#### What is required:
For the entries that follow, retype exactly the lines from the one containing "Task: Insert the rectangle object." to the one containing "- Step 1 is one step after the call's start", inclusive, and only those. Images stay out of the copy.

Start of Data supplied

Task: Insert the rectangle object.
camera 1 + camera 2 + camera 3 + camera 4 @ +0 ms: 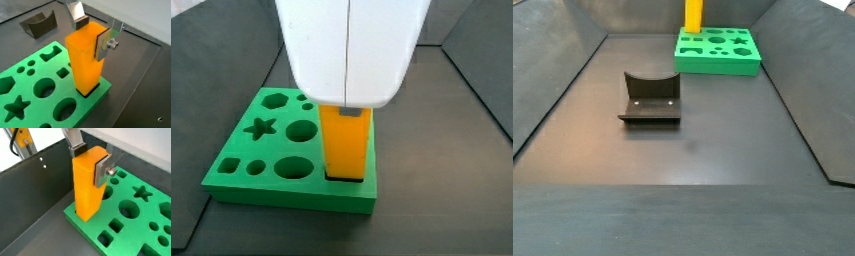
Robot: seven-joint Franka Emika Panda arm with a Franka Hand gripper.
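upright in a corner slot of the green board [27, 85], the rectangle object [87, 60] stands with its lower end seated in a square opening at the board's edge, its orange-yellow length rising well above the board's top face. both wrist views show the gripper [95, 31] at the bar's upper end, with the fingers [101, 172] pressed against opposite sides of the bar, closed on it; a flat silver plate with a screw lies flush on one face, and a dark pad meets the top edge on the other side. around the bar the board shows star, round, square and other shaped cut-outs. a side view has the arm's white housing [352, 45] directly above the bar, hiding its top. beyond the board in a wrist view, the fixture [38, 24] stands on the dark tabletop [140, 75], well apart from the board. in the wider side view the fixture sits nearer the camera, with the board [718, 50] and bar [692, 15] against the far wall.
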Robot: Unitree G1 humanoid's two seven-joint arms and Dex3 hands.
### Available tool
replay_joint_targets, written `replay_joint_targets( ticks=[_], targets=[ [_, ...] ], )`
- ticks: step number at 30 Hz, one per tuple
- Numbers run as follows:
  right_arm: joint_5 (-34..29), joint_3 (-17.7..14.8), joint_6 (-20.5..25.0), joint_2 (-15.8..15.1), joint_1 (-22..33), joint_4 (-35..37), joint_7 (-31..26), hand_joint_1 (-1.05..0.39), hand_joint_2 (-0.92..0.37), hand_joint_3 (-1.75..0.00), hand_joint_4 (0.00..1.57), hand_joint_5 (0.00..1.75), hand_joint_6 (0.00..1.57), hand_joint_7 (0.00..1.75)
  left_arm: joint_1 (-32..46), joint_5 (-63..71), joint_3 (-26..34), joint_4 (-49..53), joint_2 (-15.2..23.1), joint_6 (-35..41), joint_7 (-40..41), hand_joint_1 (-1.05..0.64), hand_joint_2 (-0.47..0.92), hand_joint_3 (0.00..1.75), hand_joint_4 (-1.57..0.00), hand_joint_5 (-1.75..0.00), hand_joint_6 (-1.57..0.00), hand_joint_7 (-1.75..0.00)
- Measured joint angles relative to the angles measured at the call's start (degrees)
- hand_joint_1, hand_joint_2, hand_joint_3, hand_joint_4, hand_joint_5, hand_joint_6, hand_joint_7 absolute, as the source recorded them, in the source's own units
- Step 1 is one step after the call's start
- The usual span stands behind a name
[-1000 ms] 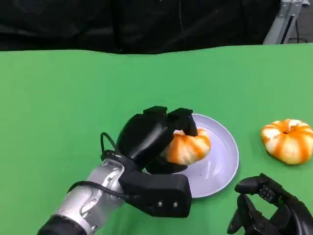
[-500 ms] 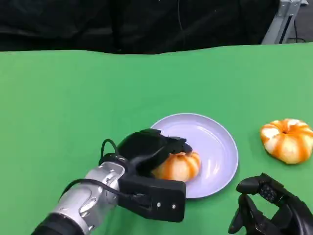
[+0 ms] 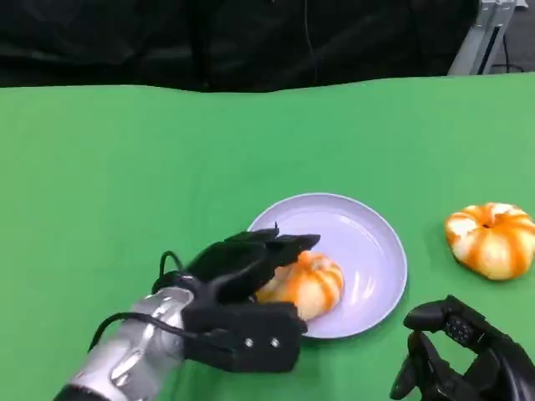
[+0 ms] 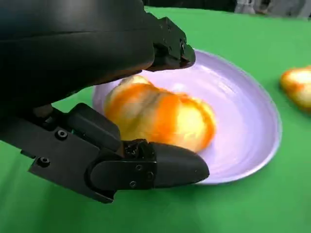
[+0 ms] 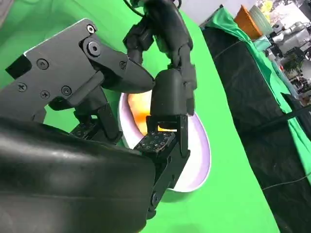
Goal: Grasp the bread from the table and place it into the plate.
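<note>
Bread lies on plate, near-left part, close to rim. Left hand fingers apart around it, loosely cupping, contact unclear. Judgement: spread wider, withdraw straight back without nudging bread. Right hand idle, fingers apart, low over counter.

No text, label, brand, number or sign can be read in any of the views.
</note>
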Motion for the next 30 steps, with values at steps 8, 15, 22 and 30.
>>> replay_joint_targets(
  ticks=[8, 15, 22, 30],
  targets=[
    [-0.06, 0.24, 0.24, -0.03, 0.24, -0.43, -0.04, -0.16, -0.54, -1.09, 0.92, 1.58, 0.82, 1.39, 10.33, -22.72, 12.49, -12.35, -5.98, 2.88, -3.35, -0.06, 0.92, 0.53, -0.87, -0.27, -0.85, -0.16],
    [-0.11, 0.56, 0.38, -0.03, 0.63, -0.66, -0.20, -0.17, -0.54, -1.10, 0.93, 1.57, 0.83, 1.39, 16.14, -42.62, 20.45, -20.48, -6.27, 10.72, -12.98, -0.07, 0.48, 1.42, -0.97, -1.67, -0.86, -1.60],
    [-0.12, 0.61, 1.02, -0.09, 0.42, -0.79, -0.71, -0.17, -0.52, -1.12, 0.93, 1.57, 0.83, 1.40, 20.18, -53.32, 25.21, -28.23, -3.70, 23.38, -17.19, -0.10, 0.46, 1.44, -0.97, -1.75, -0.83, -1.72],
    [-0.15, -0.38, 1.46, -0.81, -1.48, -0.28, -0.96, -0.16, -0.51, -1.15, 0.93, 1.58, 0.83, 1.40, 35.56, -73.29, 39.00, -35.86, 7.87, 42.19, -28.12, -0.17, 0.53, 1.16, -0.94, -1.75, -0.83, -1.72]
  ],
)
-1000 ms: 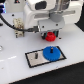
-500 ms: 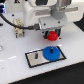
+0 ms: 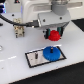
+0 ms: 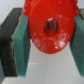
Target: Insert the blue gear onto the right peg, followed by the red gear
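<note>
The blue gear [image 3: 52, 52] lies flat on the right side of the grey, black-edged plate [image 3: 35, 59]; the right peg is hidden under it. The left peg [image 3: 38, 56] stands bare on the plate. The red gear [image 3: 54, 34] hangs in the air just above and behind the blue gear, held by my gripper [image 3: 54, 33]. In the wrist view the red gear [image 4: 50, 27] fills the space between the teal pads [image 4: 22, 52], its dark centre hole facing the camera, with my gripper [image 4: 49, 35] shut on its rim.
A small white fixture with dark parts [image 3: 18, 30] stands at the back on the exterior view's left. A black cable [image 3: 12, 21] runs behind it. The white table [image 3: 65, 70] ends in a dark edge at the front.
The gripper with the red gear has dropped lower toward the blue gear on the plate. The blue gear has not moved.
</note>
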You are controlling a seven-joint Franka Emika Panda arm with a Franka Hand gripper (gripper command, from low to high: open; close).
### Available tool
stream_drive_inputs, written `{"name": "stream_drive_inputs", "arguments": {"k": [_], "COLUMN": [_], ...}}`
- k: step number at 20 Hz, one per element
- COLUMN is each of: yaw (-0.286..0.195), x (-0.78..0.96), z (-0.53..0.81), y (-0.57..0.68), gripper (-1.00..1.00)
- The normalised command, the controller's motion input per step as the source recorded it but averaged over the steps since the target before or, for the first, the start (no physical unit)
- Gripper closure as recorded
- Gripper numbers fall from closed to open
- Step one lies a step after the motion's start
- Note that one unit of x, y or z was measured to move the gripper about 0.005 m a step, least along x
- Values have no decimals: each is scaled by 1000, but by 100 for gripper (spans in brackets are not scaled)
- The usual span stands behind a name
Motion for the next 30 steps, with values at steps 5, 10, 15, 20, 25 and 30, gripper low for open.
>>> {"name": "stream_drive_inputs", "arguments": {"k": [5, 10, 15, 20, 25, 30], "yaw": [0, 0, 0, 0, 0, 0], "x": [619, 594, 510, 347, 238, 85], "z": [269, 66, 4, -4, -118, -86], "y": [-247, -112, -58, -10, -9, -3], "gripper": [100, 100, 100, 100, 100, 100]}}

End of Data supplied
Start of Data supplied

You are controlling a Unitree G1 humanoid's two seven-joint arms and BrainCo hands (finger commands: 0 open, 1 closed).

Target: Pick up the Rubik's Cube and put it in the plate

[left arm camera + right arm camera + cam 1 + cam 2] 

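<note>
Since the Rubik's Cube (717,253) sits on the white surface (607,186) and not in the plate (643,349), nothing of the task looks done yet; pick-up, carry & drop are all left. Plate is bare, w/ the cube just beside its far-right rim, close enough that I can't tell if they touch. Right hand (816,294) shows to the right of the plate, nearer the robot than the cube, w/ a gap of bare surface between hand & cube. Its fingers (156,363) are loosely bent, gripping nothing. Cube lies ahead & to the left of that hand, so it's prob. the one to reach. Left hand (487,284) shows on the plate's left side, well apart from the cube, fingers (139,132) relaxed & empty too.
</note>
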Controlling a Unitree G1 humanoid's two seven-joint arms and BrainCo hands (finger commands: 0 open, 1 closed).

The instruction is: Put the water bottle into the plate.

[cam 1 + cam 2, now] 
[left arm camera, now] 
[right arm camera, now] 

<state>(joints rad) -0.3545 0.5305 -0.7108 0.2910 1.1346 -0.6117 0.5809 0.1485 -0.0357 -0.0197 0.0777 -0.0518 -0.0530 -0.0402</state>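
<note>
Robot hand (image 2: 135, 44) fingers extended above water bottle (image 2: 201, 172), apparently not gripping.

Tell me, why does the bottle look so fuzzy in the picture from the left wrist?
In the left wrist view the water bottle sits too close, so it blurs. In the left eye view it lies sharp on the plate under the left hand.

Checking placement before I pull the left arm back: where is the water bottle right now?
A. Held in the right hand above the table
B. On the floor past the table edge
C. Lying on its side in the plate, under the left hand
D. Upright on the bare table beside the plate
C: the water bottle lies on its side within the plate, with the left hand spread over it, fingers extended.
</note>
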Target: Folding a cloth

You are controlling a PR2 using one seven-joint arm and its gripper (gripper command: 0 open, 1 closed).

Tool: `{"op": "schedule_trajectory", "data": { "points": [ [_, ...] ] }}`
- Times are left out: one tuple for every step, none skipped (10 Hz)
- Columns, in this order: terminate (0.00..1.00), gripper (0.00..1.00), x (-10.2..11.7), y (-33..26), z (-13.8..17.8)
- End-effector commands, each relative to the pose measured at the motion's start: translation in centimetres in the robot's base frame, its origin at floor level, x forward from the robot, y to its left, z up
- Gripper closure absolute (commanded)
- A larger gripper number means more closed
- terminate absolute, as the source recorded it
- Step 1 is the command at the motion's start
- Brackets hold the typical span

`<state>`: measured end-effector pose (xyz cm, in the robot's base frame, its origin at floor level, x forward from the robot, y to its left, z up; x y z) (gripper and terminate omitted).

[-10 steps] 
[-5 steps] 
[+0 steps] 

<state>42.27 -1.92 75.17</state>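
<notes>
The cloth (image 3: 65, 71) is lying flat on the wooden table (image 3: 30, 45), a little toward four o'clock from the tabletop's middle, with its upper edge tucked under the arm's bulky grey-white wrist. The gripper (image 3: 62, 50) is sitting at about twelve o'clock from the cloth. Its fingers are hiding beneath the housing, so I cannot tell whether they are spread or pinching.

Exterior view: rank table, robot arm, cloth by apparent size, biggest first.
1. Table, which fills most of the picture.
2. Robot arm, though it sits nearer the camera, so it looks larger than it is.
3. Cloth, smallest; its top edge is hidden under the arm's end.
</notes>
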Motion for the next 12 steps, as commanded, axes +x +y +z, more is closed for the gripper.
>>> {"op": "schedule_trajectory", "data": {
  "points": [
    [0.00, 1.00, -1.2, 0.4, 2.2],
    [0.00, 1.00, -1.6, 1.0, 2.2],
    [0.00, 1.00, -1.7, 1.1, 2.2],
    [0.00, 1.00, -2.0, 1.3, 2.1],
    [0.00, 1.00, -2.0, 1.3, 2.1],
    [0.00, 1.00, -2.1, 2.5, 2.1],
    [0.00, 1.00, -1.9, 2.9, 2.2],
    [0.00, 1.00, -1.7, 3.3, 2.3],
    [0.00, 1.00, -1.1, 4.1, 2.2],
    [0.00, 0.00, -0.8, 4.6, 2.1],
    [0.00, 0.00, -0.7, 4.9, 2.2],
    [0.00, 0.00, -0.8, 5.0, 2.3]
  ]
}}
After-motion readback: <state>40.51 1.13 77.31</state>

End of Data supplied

#### Exercise output:
Task: Insert the rectangle object.
camera 1 + camera 2 + camera 3 + camera 4 @ +0 ms: 
Robot: seven-joint Franka Emika Panda arm with a Franka Hand gripper.
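upright in a corner slot of the green board [27, 85], the rectangle object [87, 60] stands with its lower end seated in a square opening at the board's edge, its orange-yellow length rising well above the board's top face. both wrist views show the gripper [95, 31] at the bar's upper end, with the fingers [101, 172] pressed against opposite sides of the bar, closed on it; a flat silver plate with a screw lies flush on one face, and a dark pad meets the top edge on the other side. around the bar the board shows star, round, square and other shaped cut-outs. a side view has the arm's white housing [352, 45] directly above the bar, hiding its top. beyond the board in a wrist view, the fixture [38, 24] stands on the dark tabletop [140, 75], well apart from the board. in the wider side view the fixture sits nearer the camera, with the board [718, 50] and bar [692, 15] against the far wall.
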Robot: Unitree G1 humanoid's two seven-joint arms and Dex3 hands.
### Available tool
replay_joint_targets, written `replay_joint_targets( ticks=[_], targets=[ [_, ...] ], )`
- ticks: step number at 30 Hz, one per tuple
- Numbers run as follows:
  right_arm: joint_5 (-34..29), joint_3 (-17.7..14.8), joint_6 (-20.5..25.0), joint_2 (-15.8..15.1), joint_1 (-22..33), joint_4 (-35..37), joint_7 (-31..26), hand_joint_1 (-1.05..0.39), hand_joint_2 (-0.92..0.37), hand_joint_3 (-1.75..0.00), hand_joint_4 (0.00..1.57), hand_joint_5 (0.00..1.75), hand_joint_6 (0.00..1.57), hand_joint_7 (0.00..1.75)
  left_arm: joint_1 (-32..46), joint_5 (-63..71), joint_3 (-26..34), joint_4 (-49..53), joint_2 (-15.2..23.1), joint_6 (-35..41), joint_7 (-40..41), hand_joint_1 (-1.05..0.64), hand_joint_2 (-0.47..0.92), hand_joint_3 (0.00..1.75), hand_joint_4 (-1.57..0.00), hand_joint_5 (-1.75..0.00), hand_joint_6 (-1.57..0.00), hand_joint_7 (-1.75..0.00)
- Measured joint angles relative to the angles measured at the call's start (degrees)
- hand_joint_1, hand_joint_2, hand_joint_3, hand_joint_4, hand_joint_5, hand_joint_6, hand_joint_7 absolute, as the source recorded them, in the source's own units
- Step 1 is one step after the call's start

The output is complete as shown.